Santidio’s gray birds, for example, are rather the result of an intention of the artist to erase the referent than a faithful copy of some species existing in Isaias Coelho, in Piauí. The colors take us still, to different affective shades. In one of the engravings we see a red cowled cardinal mixed in the gray and burgundy colors, on a piece of trunk. The bird seems to squirm, looking down. The head is taken by the black, color leaving only a suspicious eye that sidelines us. In another, an orange bird, haughty, perched on what appears to be a chair, looks at us frontally and assertively. These gradations, which pass from the coldest to the warmest, from the crepuscular to the solar, from the aloof to the proud, are all nuances that form the invisible texture of this poetics.
These inner movements of Santidio’s work evoke what was already wisely pointed out by Rodrigo Naves: “In general, the artist’s work stands out in the search for ways in which joy often changes position with drier images, in which c luminous colors are blurred by blacks. And I hope that this dualism will be able to establish itself and strengthen itself in his engravings, since it is precisely this hybrid experience – made of moments of lightness and desolation – that gives the tone of contemporary existence.”2
After two years of the writing the words above, it is possible to answer that yes, this dualism remains a fundamental part of his work. But if in this aspect the artist’s production and contemporary experience rhyme, as regards the temporality of his works, there is a dissonance, and here also lies a fundamental power. Contrary to a present marked by acceleration, numbness of the eyes and the fading of memory, the engravings of Santidio Pereira affirm the chance, at least in the sphere of art, of a slower time, in which a patient look is installed before works irrigated by the flow of memory.

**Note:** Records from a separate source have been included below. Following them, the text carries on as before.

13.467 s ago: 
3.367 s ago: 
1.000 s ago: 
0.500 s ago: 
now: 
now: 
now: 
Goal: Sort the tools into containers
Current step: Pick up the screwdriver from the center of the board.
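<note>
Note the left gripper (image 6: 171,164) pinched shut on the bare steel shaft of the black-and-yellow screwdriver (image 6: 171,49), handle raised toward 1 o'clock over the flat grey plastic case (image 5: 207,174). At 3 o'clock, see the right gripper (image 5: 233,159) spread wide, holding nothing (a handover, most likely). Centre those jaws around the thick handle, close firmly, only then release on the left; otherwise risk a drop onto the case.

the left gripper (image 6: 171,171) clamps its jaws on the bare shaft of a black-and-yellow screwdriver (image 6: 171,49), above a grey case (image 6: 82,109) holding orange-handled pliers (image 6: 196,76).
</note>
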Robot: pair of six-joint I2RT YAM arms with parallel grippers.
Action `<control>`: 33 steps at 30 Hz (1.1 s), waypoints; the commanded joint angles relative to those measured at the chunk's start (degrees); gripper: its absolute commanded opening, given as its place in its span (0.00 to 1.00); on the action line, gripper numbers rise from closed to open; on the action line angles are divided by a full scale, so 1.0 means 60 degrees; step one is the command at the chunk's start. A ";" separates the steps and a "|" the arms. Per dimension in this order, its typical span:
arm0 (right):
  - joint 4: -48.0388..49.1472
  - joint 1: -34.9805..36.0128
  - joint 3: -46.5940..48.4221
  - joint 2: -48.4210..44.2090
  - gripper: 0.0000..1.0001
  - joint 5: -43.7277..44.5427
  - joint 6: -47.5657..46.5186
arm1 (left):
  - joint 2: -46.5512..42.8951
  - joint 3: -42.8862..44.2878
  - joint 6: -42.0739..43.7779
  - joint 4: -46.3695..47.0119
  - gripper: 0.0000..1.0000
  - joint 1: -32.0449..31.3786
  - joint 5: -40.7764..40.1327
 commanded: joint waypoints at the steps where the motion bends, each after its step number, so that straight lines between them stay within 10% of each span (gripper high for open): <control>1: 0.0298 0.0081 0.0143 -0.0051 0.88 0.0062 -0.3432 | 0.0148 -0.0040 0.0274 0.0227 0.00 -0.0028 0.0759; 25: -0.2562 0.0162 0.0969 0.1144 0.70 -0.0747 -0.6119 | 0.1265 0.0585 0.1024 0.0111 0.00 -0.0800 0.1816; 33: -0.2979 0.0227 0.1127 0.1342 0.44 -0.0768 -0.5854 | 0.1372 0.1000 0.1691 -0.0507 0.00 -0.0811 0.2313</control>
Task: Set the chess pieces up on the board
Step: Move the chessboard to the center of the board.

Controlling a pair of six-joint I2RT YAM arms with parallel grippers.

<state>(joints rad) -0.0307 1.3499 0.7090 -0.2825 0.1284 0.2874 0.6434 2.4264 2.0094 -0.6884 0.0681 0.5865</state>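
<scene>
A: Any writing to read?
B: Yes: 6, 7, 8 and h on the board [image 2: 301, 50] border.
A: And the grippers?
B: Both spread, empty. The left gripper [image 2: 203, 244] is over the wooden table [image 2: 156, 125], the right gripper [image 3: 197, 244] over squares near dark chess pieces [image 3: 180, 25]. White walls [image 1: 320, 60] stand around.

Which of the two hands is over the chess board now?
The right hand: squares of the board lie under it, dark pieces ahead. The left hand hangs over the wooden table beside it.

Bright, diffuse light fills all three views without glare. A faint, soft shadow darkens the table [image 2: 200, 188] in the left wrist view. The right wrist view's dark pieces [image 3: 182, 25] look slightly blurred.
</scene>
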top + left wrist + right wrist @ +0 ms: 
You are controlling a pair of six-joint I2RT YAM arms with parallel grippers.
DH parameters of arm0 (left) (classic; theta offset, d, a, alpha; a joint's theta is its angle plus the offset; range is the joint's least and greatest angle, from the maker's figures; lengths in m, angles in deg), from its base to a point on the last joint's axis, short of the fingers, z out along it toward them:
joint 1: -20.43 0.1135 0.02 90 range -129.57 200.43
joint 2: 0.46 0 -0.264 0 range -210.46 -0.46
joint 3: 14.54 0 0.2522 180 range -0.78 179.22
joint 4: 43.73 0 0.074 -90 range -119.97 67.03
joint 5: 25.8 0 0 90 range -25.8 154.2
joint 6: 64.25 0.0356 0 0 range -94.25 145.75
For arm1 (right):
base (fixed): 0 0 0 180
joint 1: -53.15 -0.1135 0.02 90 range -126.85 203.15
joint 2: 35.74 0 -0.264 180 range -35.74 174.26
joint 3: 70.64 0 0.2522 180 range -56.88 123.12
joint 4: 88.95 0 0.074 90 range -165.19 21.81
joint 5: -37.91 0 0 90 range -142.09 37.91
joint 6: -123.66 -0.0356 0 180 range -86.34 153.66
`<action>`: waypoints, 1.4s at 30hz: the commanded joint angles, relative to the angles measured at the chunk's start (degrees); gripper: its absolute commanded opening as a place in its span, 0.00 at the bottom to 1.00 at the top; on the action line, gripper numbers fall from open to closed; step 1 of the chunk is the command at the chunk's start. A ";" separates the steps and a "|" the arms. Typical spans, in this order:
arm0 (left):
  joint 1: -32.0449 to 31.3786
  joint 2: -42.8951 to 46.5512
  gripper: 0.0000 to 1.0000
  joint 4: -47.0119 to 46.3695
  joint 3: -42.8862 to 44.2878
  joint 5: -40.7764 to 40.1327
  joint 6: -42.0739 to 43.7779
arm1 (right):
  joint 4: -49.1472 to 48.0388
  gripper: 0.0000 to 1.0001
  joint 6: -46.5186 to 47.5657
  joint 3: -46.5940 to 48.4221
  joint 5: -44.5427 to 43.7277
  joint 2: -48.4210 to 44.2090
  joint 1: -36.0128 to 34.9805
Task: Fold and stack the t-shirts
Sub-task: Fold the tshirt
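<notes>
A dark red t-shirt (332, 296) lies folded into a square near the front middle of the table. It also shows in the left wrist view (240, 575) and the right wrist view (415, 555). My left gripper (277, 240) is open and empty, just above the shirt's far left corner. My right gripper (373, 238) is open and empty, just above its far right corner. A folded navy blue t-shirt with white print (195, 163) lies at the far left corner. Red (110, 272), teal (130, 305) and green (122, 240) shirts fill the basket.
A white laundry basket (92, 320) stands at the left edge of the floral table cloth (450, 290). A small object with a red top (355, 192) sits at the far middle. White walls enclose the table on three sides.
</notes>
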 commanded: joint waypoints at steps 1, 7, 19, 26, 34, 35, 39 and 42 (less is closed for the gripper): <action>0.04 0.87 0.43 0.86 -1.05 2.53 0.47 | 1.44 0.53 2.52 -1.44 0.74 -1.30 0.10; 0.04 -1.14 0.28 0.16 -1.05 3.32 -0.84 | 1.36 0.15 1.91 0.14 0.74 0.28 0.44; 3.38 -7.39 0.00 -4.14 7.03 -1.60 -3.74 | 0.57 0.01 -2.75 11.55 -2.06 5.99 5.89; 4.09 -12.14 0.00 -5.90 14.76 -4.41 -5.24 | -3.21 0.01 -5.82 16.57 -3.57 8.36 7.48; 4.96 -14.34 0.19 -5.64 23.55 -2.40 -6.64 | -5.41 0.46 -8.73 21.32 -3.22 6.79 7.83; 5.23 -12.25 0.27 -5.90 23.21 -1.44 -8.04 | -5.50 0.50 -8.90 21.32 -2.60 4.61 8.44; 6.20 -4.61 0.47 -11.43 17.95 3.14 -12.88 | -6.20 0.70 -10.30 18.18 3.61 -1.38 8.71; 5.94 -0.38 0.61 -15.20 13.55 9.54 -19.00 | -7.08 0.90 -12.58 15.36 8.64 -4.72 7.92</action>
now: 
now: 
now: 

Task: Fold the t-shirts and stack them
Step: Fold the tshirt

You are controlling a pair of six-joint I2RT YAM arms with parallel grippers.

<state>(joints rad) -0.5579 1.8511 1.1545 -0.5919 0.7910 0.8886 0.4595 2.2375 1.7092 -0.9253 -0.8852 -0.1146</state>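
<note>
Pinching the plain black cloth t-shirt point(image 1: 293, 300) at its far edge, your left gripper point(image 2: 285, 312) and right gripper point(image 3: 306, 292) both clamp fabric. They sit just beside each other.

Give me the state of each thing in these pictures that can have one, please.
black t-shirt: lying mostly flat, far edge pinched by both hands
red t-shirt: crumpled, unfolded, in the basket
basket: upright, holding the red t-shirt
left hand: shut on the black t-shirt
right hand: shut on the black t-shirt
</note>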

1 Georg Simmel, “The metropolis and the mental life,” in The urban phenomenon, Guanabara, 1987, pp. 12-13.
2 Rodrigo Naves, “Colors in black and white”, catalog of the exhibition Santidio Pereira, Galeria Estação, 2016.


 


RELEASE

Galeria Estação
Presents
Santídio Pereira - A look of memory
Opening: August 23 at 7:00 pm (Thursday) - September 22, 2018

After performing in 2016, the first individual Santídio Pereira (Piauí, 1996), Galeria Estaçãobrings a new exhibition of the artist who, at 9 years already played to draw and paint on the wooden walls of the poor house she shared with mother in Favela do 9, in the region of Ceasa. The young man, who caught the attention of the critic Rodrigo Naves, curator of his debut show, started in the woodcutting at the age of 14, under the guidance of Fabrício Lopez and Flávio Castellan, while attending the Acaia Institute.
Now, under the curatorship of Luisa Duarte, in A Look of Memory, the artist exhibits 14 unpublished woodblock prints, produced between 2017 and 2018. As Duarte points out, the set of works assembled presents, for the most part, images of Piauí caatinga birds, region where the artist lived until he was 8 years old. "They are large-scale impressions, in which color overlays and shapes give us to see caburés, garrinchas, lambus, juritis - different species of birds that populate his native land. In the midst of this fauna, other engravings, of less figurative character, subtly allude to plants of the local landscape. "
In addition to accessing memory, the work of Santídio suggests to the observer's eyes an extended time for the various layers to reveal themselves. The artist often highlights the difference between seeing and looking. The sight he evokes goes against seeing, a condition of speed imposed on the contemporary world, exalted by the Czech theoretician Villem Flusser with the phrase "we are deaf optically" (cited by Duarte in her text on the display). "His works [of Santídio] ask for a dilated look and are carried out with just the mnemonic registers, so rarefied in the present," says the curator, who also points out how the engraving itself, an ancient method of reproduction, brings with it this another time, a far cry from this one, typical of the digital images reverberated by millions in each cell phone. "And there is still the imagination here. The artist does not make a faithful document of what he remembers, obviously. We are facing very unique transfigurations of a lived landscape ", completes the curator.
Santídio Pereira (born in Curral Comprido - Piauí state in 1996, lives and works in São Paulo since the age of 8) from his first individual at Galeria Estação, has been participating in collectives. He was part of the exhibition of the 10 selected from the 5th EDP in the Arts, at the Tomie Ohtake Institute, in 2016, when he was invited to teach courses on woodcut in the edition programming. Last year he participated in the opening program of Sesc 24 de Maio, presenting the public with his creative process in woodcuts of large formats. Recently, he was selected and participates in the 1st Show of the Program of Exhibitions 2018 of the São Paulo Cultural Center, where he also gave a course on his practice. Next year, in 2019, it is already guaranteed a residence followed by an exhibition in New York City.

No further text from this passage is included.